10 unusual Thanksgiving facts to gobble up

A cornucopia of Turkey Day tidbits

By Meghan Tankersley, Editor

1. Thanksgiving used to look like Halloween

Thanksgiving circa 1910-1915 [View Image]Thanksgiving circa 1910-1915 — Photo courtesy of Bain News Service / Library of Congress

At the turn of the 20th century, Thanksgiving was kind of creepy. Children and adults would dress up in masks and host costume crawls in cities like New YorkLos Angeles and Chicago. The tradition of children dressing up as poor people in New York became so popular that Thanksgiving was nicknamed “Ragamuffin Day.”

2. There are three U.S. towns named Turkey

Three towns in the U.S. are called Turkey [View Image]Three towns in the U.S. are called Turkey — Photo courtesy of iStock / bazilfoto

These towns are located in Texas, Kentucky and North Carolina. Other Thanksgiving-themed town names include Pilgrim, Michigan; Cranberry, Pennsylvania and the amusingly-named Yum Yum in Tennessee.

3. The author of “Mary Had a Little Lamb” is responsible for making Thanksgiving a national holiday

Sarah Josepha Hale [View Image]Sarah Josepha Hale — Photo courtesy of Richard’s Free Library, Newport, New Hampshire

The Continental Congress declared the first Thanksgiving in 1777, but the custom fell out of use around 1815. It wasn’t until Sarah Josepha Hale, best known for writing “Mary Had a Little Lamb,” petitioned several presidents to make it a national holiday that it actually became one.

She finally succeeded in 1863 when President Lincoln issued a proclamation. However, Thanksgiving didn’t officially have the set date as the fourth Thursday in November until 1941.

4. Macy’s Thanksgiving Day Parade balloons used to float off all willy-nilly into the sky

Up until 1932, balloons from the New York parade were released into the sky when the festivities were over. Macy’s offered a $50 reward for those who found a deflated balloon and returned it. Unfortunately, it was a horrible idea because the giant balloons would burst after clearing the skyline. Science!

5. Turkey doesn’t make you tired

That turkey leg cannot be held responsible for this nap [View Image]That turkey leg cannot be held responsible for this nap — Photo courtesy of iStock / JodiJacobson

Myth has it that we’re always so tired on Thanksgiving because of the tryptophan in turkey. According to WebMD, there is no more of the amino acid tryptophan in turkey than any other type of poultry. It’s more likely that you feel exhausted because of the ungodly amount of carbohydrates you just stuffed your face with.10BESTWhat to make if you’re having a Throwback Thursday Thanksgiving

6. Minnesota is the kingpin of turkey production

Turkey capital of the USA [View Image]Turkey capital of the USA — Photo courtesy of iStock / AndreyKrav

If turkeys in the United States could speak, they’d use the word “pop” instead of “soda.” Approximately, 44 million to 46 million turkeys are raised in Minnesota annually.

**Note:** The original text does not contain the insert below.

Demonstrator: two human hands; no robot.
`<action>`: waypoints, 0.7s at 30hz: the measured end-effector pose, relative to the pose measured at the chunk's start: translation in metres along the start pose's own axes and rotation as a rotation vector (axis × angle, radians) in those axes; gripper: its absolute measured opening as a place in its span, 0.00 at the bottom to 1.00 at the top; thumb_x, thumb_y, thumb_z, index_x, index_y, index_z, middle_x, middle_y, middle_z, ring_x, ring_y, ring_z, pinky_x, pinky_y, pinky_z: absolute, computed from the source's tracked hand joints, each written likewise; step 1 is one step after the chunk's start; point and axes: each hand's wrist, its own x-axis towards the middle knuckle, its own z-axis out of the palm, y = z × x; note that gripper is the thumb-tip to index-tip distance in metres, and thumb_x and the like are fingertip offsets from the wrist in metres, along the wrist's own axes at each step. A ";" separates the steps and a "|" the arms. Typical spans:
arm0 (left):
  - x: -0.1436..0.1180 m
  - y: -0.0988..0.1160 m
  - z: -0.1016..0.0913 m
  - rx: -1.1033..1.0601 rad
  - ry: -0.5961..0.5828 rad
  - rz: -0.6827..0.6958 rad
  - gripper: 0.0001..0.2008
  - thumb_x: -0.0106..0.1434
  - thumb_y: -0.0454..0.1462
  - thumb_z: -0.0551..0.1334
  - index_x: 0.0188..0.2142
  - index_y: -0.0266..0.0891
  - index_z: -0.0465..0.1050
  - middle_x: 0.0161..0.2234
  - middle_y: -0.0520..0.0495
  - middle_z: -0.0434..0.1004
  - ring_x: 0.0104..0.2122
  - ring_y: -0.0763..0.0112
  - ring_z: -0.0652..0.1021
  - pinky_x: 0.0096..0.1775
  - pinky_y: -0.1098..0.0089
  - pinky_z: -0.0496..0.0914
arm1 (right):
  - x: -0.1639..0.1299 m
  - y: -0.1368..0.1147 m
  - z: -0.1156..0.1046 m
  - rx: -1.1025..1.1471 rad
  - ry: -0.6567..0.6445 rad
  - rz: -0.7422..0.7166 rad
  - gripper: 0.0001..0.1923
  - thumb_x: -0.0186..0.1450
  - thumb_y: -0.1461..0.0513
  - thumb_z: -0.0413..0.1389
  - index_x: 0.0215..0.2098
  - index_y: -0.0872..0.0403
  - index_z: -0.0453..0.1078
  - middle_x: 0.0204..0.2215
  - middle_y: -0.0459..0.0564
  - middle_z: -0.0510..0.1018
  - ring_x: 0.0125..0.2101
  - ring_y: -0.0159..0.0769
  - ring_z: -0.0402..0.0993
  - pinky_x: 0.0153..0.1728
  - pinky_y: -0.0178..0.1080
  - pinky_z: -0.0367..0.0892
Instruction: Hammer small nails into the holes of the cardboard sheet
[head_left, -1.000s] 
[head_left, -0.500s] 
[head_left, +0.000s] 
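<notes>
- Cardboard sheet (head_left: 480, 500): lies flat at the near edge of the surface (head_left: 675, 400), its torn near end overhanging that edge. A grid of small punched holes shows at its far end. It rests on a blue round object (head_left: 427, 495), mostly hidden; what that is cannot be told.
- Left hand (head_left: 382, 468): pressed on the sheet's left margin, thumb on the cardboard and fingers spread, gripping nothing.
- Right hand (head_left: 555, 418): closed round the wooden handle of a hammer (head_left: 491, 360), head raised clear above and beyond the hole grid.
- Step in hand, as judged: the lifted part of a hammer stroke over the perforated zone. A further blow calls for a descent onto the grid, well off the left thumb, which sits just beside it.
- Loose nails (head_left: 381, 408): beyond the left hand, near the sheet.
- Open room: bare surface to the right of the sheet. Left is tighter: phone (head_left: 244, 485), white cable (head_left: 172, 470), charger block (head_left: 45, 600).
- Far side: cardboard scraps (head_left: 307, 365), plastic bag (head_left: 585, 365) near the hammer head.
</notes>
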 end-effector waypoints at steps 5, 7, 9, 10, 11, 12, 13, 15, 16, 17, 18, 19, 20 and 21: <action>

7. Thanksgiving’s date was once a marketing scheme

FDR is responsible for our modern-day Thanksgiving schedule [View Image]FDR is responsible for our modern-day Thanksgiving schedule — Photo courtesy of Elias Goldensky / Wikimedia Commons

President Roosevelt officially changed the date of Thanksgiving in 1941 to be the second-to-last Thursday in November as a way to encourage more holiday shopping to boost the economy. That decision didn’t go over well, earning him comparisons to Hitler.

8. “Jingle Bells” was originally written for Thanksgiving

Nothing says Thanksgiving like a sleigh ride [View Image]Nothing says Thanksgiving like a sleigh ride — Photo courtesy of iStock / MichelGuenette

Story has it that in 1850, James Lord Pierpont was at the Simpson Tavern in Medford, Massachusetts and was inspired by the town’s famous sleigh races. So, he plucked out a little tune on the piano. Needless to say, it was a hit with children and adults, and the lyrics were later slightly altered to be sung around Christmas.

9. Each year, the President “pardons” a turkey

JFK pardoning a turkey from the National Turkey Federation [View Image]JFK pardoning a turkey from the National Turkey Federation — Photo courtesy of Robert L. Knudsen / Wikimedia Commons

The Presidential Pardoning of the Turkey was formally started by George H W. Bush in 1989, even though several presidents including both Abraham Lincoln and JFK showed mercy to turkeys set for slaughter in their time.

10. The Detroit Lions and the Dallas Cowboys play on Thanksgiving every year

Detroit Lions [View Image]Detroit Lions — Photo courtesy of Tim Fuller/USA TODAY Sports

The idea to play on Thanksgiving started as a marketing ploy to get more attendance to games. The Detroit Lions started taking the field on Thanksgiving Day in 1934 and the Dallas Cowboys followed in 1966. What would Thanksgiving be without a football game to try and stay awake for?